* Available data
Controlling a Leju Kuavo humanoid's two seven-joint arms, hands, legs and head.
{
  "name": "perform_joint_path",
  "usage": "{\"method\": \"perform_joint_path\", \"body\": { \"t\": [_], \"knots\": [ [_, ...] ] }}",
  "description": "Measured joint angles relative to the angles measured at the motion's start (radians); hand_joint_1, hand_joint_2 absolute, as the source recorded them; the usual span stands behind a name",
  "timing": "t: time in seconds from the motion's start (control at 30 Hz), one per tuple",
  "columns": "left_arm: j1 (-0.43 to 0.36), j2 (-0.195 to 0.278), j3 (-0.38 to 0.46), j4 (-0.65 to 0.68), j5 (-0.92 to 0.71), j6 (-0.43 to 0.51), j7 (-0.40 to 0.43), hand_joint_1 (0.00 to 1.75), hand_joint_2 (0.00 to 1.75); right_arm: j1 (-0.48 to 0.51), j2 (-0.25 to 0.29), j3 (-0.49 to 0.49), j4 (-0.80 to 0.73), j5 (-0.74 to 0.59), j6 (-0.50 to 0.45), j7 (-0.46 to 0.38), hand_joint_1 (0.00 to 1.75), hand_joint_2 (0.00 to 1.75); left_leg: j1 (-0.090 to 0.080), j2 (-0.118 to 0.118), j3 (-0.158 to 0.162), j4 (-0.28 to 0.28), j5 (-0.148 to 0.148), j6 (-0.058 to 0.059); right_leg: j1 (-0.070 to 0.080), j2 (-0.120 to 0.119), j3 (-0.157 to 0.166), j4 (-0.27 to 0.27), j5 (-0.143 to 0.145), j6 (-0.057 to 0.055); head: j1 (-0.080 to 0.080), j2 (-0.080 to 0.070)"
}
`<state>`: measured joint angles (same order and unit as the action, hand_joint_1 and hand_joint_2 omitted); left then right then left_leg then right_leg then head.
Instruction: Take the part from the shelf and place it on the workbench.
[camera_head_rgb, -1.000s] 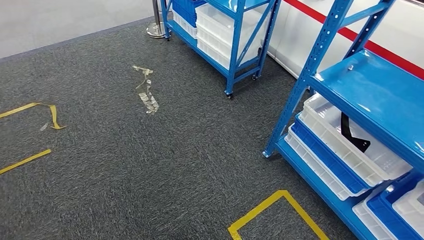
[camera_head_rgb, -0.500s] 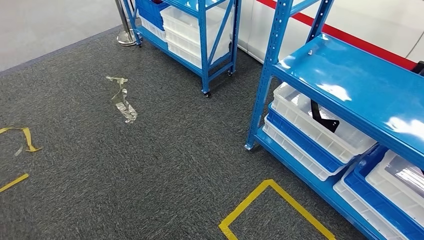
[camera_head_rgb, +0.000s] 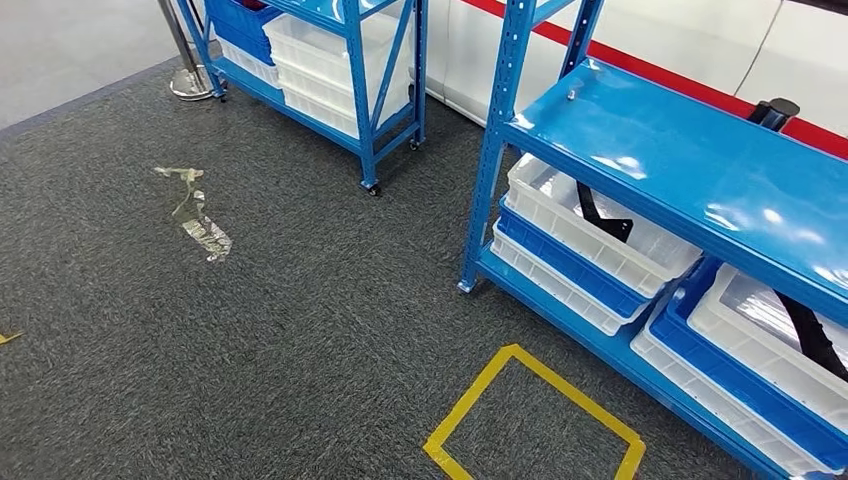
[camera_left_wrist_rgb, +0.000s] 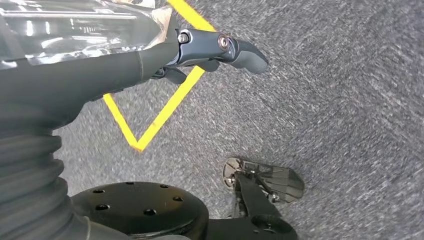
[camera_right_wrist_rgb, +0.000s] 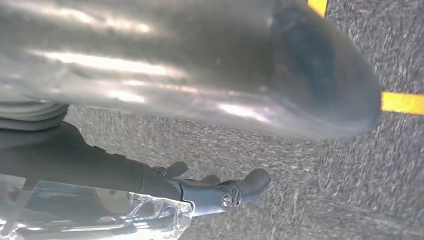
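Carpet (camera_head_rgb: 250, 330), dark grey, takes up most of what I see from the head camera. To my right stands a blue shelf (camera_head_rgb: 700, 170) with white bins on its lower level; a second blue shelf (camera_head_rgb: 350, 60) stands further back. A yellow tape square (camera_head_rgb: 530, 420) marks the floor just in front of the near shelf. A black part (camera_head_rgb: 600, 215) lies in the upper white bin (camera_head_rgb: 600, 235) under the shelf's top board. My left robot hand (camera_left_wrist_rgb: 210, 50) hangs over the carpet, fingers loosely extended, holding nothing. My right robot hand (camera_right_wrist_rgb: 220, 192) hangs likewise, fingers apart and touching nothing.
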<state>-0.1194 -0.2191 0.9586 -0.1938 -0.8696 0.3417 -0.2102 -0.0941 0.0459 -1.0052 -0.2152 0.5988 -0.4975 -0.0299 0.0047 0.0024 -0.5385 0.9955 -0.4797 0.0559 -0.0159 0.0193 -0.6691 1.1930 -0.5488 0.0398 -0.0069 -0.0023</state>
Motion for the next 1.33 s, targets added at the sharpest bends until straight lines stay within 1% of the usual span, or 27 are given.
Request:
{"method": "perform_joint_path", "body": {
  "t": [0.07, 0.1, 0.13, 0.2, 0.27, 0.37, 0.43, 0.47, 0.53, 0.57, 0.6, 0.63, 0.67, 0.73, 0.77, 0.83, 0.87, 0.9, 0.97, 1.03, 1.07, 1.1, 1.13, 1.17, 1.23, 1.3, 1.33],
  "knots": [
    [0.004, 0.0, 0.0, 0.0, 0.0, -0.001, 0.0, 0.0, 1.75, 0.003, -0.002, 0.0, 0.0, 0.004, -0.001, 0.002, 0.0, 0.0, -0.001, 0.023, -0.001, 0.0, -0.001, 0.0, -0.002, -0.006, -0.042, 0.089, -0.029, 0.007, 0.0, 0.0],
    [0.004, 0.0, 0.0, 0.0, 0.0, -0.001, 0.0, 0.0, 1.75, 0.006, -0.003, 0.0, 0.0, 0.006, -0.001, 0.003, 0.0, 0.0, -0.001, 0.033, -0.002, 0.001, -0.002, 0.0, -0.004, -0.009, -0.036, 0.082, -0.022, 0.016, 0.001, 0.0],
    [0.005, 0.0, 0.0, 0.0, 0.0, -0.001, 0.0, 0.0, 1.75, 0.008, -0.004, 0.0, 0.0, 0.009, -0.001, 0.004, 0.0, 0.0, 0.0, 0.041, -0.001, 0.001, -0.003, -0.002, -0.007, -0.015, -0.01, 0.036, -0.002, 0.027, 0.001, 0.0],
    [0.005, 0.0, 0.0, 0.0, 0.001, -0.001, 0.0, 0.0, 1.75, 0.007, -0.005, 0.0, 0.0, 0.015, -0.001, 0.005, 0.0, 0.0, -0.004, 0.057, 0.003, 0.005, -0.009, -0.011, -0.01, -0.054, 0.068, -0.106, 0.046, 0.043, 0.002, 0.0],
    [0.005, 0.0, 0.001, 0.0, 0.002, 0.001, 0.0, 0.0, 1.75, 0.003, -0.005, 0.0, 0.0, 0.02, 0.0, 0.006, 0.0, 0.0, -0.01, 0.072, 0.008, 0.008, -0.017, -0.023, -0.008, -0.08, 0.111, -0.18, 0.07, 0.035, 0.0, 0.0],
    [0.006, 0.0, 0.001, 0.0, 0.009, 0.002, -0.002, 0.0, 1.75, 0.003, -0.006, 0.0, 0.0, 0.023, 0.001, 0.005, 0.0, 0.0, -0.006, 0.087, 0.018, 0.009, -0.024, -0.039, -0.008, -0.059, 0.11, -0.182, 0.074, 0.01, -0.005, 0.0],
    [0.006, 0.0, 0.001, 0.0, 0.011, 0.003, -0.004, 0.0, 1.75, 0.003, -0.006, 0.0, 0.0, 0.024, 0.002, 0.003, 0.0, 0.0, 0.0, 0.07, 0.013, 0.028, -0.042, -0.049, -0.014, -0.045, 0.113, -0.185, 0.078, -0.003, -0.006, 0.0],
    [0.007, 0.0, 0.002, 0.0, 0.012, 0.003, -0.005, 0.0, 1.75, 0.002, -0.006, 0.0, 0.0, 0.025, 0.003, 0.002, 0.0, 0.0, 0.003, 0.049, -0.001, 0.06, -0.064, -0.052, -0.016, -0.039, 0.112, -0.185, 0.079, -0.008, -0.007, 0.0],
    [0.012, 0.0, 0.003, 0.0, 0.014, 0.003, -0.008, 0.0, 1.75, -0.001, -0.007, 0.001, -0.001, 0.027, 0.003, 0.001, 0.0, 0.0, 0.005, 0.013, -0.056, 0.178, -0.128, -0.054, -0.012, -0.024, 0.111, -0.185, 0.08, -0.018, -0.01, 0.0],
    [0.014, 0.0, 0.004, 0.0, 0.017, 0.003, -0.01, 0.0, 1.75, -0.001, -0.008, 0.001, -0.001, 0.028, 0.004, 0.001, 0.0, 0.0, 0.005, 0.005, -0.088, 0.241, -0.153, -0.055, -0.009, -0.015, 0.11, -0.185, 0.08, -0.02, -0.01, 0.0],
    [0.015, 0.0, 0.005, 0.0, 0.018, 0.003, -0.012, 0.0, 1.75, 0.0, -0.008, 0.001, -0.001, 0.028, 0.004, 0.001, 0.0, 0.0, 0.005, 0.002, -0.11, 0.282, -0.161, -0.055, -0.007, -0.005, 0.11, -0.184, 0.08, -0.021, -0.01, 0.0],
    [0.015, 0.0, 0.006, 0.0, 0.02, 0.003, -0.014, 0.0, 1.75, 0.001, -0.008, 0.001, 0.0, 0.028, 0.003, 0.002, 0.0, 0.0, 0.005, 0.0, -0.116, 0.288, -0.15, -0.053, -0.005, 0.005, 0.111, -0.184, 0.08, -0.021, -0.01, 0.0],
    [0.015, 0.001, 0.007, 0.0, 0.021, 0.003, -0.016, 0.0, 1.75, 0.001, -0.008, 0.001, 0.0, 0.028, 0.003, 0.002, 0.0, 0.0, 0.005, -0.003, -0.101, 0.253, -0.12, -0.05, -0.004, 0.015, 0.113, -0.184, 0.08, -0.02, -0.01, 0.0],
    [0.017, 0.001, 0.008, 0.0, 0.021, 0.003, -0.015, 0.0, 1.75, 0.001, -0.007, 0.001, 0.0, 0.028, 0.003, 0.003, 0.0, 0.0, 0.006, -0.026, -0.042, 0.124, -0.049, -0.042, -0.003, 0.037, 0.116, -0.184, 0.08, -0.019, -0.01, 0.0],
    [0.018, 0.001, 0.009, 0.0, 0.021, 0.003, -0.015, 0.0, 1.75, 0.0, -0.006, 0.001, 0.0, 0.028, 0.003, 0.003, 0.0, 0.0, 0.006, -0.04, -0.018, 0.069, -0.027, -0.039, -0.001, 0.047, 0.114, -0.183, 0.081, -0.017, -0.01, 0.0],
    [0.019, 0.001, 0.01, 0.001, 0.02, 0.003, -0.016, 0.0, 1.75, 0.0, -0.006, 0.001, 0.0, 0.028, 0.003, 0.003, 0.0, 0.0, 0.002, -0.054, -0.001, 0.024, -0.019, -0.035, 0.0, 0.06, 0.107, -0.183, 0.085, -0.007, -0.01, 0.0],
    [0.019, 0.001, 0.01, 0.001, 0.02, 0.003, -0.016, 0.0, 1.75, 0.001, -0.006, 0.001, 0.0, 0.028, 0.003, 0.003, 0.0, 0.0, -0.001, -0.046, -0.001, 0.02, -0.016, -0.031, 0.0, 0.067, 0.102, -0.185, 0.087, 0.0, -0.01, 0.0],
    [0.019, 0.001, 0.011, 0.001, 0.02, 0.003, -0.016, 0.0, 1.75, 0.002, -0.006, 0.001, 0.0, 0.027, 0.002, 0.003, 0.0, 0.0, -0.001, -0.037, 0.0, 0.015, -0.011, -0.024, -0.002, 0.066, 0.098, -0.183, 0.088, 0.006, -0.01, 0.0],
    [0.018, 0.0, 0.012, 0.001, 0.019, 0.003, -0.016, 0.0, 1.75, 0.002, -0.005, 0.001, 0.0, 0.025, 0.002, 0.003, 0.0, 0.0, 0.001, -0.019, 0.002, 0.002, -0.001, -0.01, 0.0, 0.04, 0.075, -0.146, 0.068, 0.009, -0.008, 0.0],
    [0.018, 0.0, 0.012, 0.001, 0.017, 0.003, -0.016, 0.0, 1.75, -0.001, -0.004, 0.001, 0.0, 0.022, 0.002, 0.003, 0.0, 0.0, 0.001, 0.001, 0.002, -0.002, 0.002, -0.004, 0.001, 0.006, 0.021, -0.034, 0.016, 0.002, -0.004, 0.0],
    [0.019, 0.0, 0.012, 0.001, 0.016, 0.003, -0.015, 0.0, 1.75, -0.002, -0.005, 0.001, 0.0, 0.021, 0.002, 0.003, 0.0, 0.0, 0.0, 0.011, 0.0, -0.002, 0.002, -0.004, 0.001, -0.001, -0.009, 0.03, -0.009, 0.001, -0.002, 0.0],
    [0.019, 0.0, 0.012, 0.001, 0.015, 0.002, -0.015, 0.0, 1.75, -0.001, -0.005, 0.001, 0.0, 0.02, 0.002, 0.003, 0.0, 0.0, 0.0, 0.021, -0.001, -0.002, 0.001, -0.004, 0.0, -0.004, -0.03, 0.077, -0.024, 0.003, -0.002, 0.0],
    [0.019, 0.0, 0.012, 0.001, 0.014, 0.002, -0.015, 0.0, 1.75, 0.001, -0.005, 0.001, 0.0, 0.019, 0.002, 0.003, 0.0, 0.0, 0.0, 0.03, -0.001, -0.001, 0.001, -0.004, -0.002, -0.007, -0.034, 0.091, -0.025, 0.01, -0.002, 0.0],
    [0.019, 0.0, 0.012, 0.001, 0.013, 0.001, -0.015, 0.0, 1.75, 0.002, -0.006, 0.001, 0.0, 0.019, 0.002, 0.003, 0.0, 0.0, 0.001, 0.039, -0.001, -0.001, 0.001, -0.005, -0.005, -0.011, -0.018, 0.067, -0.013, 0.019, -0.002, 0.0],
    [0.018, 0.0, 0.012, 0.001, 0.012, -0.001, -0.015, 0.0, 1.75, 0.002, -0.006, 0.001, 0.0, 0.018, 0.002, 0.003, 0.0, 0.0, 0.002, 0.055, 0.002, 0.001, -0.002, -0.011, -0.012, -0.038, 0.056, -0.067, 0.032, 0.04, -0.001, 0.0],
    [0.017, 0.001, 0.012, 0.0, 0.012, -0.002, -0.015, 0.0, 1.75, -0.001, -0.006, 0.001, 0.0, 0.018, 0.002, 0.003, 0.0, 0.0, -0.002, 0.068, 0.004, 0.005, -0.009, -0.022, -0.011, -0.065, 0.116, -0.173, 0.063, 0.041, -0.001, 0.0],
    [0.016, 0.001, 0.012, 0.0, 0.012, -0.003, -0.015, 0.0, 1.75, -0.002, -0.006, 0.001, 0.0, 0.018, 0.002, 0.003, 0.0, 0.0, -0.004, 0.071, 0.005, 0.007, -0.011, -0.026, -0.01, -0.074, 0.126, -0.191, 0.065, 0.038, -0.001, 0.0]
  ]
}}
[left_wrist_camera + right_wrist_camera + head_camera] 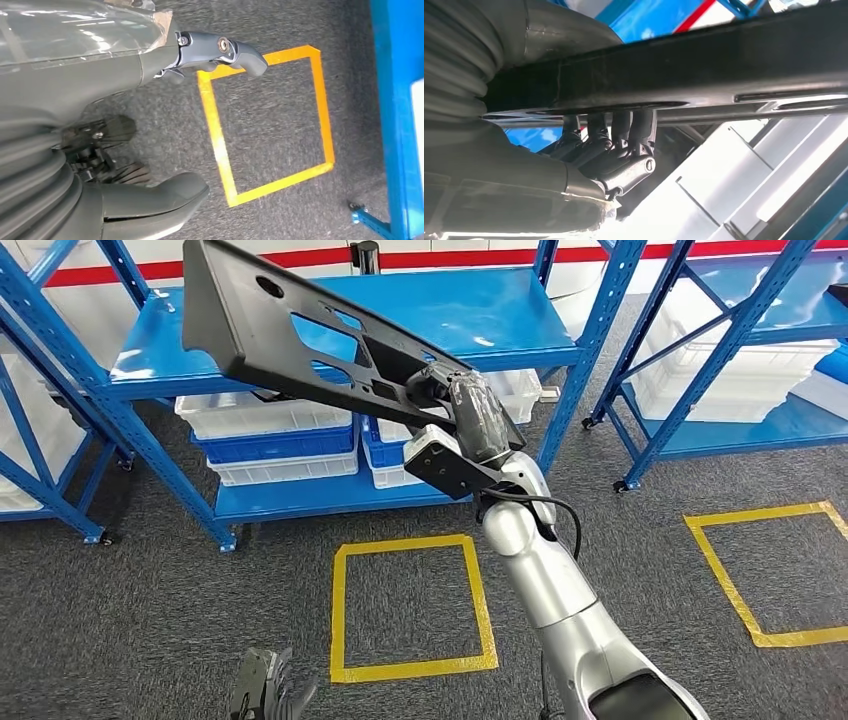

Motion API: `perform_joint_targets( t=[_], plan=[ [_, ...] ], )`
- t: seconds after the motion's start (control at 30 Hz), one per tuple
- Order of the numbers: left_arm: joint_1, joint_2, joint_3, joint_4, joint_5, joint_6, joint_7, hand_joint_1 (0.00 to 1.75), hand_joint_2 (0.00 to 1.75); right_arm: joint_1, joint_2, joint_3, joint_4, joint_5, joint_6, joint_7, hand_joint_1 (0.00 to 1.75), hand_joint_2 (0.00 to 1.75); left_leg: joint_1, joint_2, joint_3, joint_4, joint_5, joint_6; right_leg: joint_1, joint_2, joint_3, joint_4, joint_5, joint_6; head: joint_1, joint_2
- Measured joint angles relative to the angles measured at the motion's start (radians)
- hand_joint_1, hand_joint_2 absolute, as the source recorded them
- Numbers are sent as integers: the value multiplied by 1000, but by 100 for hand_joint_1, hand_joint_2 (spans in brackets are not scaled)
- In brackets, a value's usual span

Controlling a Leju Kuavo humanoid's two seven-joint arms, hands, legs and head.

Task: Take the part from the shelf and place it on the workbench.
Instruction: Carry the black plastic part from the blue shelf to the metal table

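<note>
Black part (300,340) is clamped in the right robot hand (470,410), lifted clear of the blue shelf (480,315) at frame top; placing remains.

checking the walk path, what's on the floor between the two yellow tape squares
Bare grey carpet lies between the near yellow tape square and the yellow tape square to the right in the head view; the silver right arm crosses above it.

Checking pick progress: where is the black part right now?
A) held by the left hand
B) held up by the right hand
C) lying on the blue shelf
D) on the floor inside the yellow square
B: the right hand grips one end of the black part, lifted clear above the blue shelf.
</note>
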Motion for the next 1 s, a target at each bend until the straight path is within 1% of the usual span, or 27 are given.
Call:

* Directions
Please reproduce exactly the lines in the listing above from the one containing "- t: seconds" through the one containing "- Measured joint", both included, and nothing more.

* Response area
- t: seconds after the motion's start (control at 30 Hz), one per tuple
- Order of the numbers: left_arm: joint_1, joint_2, joint_3, joint_4, joint_5, joint_6, joint_7, hand_joint_1 (0.00 to 1.75), hand_joint_2 (0.00 to 1.75); right_arm: joint_1, joint_2, joint_3, joint_4, joint_5, joint_6, joint_7, hand_joint_1 (0.00 to 1.75), hand_joint_2 (0.00 to 1.75); left_leg: joint_1, joint_2, joint_3, joint_4, joint_5, joint_6; right_leg: joint_1, joint_2, joint_3, joint_4, joint_5, joint_6; head: joint_1, joint_2
- Measured joint angles relative to the angles measured at the motion's start (radians)

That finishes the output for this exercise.